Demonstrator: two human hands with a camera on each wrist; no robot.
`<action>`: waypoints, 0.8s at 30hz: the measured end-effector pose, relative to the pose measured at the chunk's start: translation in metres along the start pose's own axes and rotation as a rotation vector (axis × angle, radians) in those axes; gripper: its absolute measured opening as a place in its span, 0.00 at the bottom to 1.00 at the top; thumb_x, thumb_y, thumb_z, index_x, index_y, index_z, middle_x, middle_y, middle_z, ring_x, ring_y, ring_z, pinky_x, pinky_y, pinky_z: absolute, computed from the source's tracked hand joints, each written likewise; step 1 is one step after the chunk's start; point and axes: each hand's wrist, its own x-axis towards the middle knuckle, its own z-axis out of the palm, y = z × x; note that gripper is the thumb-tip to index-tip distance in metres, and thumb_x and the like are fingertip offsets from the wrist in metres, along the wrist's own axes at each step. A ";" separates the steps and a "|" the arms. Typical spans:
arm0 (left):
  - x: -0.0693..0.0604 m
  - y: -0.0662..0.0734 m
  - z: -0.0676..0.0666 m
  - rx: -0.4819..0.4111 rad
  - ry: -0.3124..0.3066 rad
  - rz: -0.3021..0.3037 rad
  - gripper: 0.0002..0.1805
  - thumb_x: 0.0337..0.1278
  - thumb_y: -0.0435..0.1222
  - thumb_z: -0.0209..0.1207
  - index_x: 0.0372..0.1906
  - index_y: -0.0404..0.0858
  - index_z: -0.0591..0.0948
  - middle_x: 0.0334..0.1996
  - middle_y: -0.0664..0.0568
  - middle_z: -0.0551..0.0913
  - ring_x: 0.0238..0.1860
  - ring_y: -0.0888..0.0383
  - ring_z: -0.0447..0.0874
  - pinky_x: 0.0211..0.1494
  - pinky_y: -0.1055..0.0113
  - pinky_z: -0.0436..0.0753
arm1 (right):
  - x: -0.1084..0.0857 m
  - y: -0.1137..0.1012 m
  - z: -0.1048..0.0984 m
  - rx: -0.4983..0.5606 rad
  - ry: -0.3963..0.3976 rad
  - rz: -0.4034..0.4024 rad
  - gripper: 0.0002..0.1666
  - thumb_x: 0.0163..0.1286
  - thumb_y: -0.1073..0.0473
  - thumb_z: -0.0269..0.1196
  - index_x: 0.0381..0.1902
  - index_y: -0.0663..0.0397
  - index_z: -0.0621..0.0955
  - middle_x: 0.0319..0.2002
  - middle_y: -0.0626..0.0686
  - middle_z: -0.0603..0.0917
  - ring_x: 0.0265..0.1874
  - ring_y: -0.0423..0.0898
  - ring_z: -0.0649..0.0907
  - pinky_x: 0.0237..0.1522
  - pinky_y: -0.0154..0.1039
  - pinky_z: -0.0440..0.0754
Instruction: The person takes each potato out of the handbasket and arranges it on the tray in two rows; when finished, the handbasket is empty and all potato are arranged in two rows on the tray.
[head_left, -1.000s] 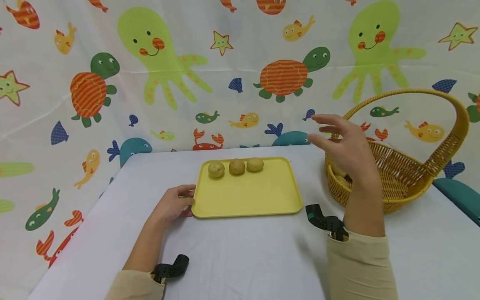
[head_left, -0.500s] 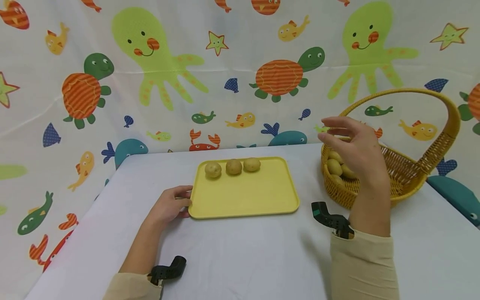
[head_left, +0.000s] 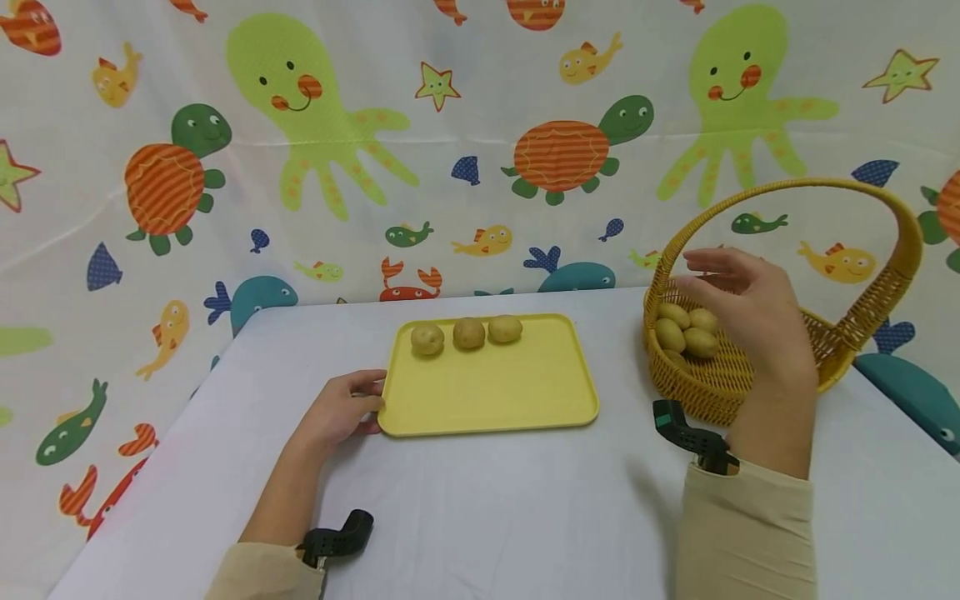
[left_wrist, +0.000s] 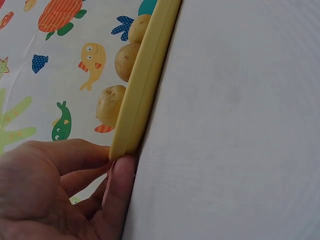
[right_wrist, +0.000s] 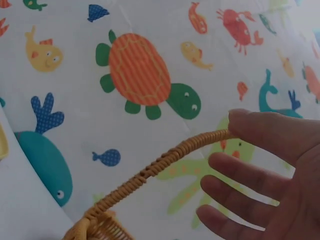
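In the head view, the left hand (head_left: 341, 410) grips the left rim of the yellow tray (head_left: 487, 392); the left wrist view shows its fingers and thumb on either side of the tray edge (left_wrist: 145, 85). Three potatoes lie in a row at the tray's back: a left (head_left: 427, 339), a middle (head_left: 469, 333) and a right one (head_left: 505, 328). Holding nothing, the right hand (head_left: 761, 312) hovers over the wicker basket (head_left: 697, 396), its fingers loosely bent. Several potatoes (head_left: 701, 342) sit in the basket's left part. The right wrist view has the spread hand (right_wrist: 270, 185) in front of the handle (right_wrist: 165, 160).
A white cloth covers the table (head_left: 480, 517). Behind it hangs a curtain (head_left: 465, 225) printed with sea animals. The basket's tall arched handle (head_left: 892, 283) rises around the right hand at the table's right side.
Relative to the tray, my right hand has moved right and slightly down over the basket, uncovering more potatoes there. My left hand stays at the tray. The head view has shifted a little.
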 end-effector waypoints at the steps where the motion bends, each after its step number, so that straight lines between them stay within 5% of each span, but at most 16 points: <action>1: 0.000 0.000 0.000 0.003 -0.001 0.001 0.31 0.68 0.31 0.56 0.75 0.36 0.70 0.62 0.37 0.74 0.50 0.48 0.81 0.43 0.67 0.89 | 0.000 0.003 -0.001 0.002 -0.004 0.005 0.33 0.72 0.37 0.64 0.68 0.44 0.78 0.65 0.52 0.78 0.51 0.29 0.76 0.52 0.31 0.73; 9: 0.000 0.001 0.000 0.002 -0.009 0.003 0.31 0.68 0.30 0.57 0.75 0.35 0.69 0.62 0.37 0.73 0.49 0.49 0.81 0.42 0.66 0.90 | 0.003 0.026 -0.009 -0.031 -0.038 0.055 0.37 0.71 0.33 0.62 0.71 0.43 0.76 0.68 0.53 0.77 0.52 0.27 0.74 0.53 0.35 0.72; 13: 0.000 0.000 -0.002 0.004 -0.013 0.004 0.31 0.68 0.31 0.57 0.75 0.35 0.69 0.62 0.36 0.73 0.49 0.49 0.81 0.42 0.66 0.90 | 0.005 0.038 -0.013 -0.083 -0.140 0.096 0.41 0.71 0.31 0.60 0.73 0.45 0.73 0.69 0.58 0.76 0.45 0.26 0.76 0.49 0.32 0.75; 16: 0.001 -0.001 -0.002 0.002 -0.012 -0.001 0.31 0.67 0.31 0.57 0.75 0.35 0.69 0.62 0.37 0.73 0.50 0.48 0.81 0.42 0.66 0.90 | 0.008 0.049 -0.014 -0.120 -0.257 0.117 0.42 0.73 0.32 0.58 0.74 0.50 0.71 0.68 0.63 0.76 0.49 0.38 0.82 0.50 0.36 0.79; 20: 0.002 -0.001 0.000 -0.007 -0.002 -0.011 0.31 0.67 0.30 0.57 0.75 0.36 0.70 0.62 0.38 0.74 0.50 0.48 0.81 0.43 0.67 0.89 | 0.010 0.061 -0.010 -0.138 -0.389 0.146 0.40 0.76 0.37 0.59 0.75 0.56 0.70 0.68 0.68 0.76 0.62 0.60 0.78 0.58 0.52 0.80; 24: 0.002 0.000 0.000 -0.013 0.003 -0.015 0.31 0.67 0.30 0.57 0.75 0.37 0.70 0.62 0.38 0.74 0.49 0.49 0.81 0.43 0.67 0.89 | 0.010 0.068 -0.005 -0.128 -0.456 0.158 0.38 0.77 0.41 0.60 0.75 0.57 0.69 0.68 0.68 0.76 0.66 0.63 0.75 0.61 0.58 0.80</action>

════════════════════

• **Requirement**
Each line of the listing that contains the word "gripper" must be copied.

• **Solution for this exercise**
`<action>`: waypoints, 0.8s at 30hz: the measured end-effector pose, relative to the pose measured at the chunk's start: translation in metres along the start pose's own axes and rotation as a rotation vector (axis × angle, radians) in those axes; gripper: its absolute measured opening as a place in its span, 0.00 at the bottom to 1.00 at the top; thumb_x, thumb_y, thumb_z, index_x, index_y, index_z, middle_x, middle_y, middle_z, ring_x, ring_y, ring_z, pinky_x, pinky_y, pinky_z: absolute, computed from the source's tracked hand joints, each written likewise; step 1 is one step after the chunk's start; point and axes: each hand's wrist, its own x-axis towards the middle knuckle, its own z-axis out of the palm, y = z × x; note that gripper is the thumb-tip to index-tip distance in metres, and thumb_x and the like are fingertip offsets from the wrist in metres, along the wrist's own axes at each step. A ";" separates the steps and a "|" the arms. Typical spans:
  - gripper: 0.0002..0.1805
  - gripper: 0.0002..0.1666

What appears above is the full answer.